Bringing the Internet to more Indians—starting with 10 million rail passengers a day
When I was a student, I relished the day-long railway journey I would make from Chennai Central station (then known as Madras Central) to IIT Kharagpur. I vividly remember the frenetic energy at the various stations along the way and marveled at the incredible scale and scope of Indian Railways.
I’m very proud to announce that it’s the train stations of India that are going to help get millions of people online. In the past year, 100 million people in India started using the Internet for the first time. This means there are now more Internet users in India than in every country in the world aside from China. But what's really astounding is the fact that there are still nearly one billion people in India who aren’t online.
We’d like to help get these next billion Indians online—so they can access the entire web, and all of its information and opportunity. And not just with any old connection—with fast broadband so they can experience the best of the web. That’s why, today, on the occasion of Indian Prime Minister Narendra Modi’s visit to our U.S. headquarters, and in line with his Digital India initiative, we announced a new project to provide high-speed public Wi-Fi in 400 train stations across India.
Working with Indian Railways, which operates one of the world's largest railway networks, and RailTel, which provides Internet services as RailWire via its extensive fiber network along many of these railway lines, our Access & Energy team plans to bring the first stations online in the coming months. The network will expand quickly to cover 100 of the busiest stations in India before the end of 2016, with the remaining stations following in quick succession.

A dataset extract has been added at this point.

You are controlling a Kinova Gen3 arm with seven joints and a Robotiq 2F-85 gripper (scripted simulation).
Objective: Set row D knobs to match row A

Even with just the first 100 stations online, this project will make Wi-Fi available for the more than 10 million people who pass through every day. This will rank it as the largest public Wi-Fi project in India, and among the largest in the world, by number of potential users. It will also be fast—many times faster than what most people in India have access to today, allowing travelers to stream a high definition video while they’re waiting, research their destination, or download some videos, a book or a new game for the journey ahead. Best of all, the service will be free to start, with the long-term goal of making it self-sustainable to allow for expansion to more stations and other places, with RailTel and more partners, in the future.
We think this is an important part of making the Internet both accessible and useful for the more than 300 million Indians already online, and the nearly one billion more who are not.
But it’s not the only piece. To help more Indians get access to affordable, high-quality smartphones, which is the primary way most people there access the Internet, we launched Android One last year. To help address the challenges of limited bandwidth, we recently launched a feature that makes mobile webpages load faster and with less data, and we’ve made YouTube available offline with offline Maps coming soon.
To help make web content more useful for Indians, many of whom don’t speak English, we launched the Indian Language Internet Alliance last year to foster more local language content, and have built greater local language support into our products—including Hindi Voice Search, an improved Hindi keyboard and support for seven Indian languages with the latest versions of Android. And finally, to help all Indians reap the benefits of connectivity, we’ve been ramping up efforts to help women, who make up just a third of Internet users in India today, get the most from the web.
Just like I did years ago, thousands of young Indians walk through Chennai Central every day, eager to learn, to explore and to seek opportunity. It’s my hope that this Wi-Fi project will make all these things a little easier.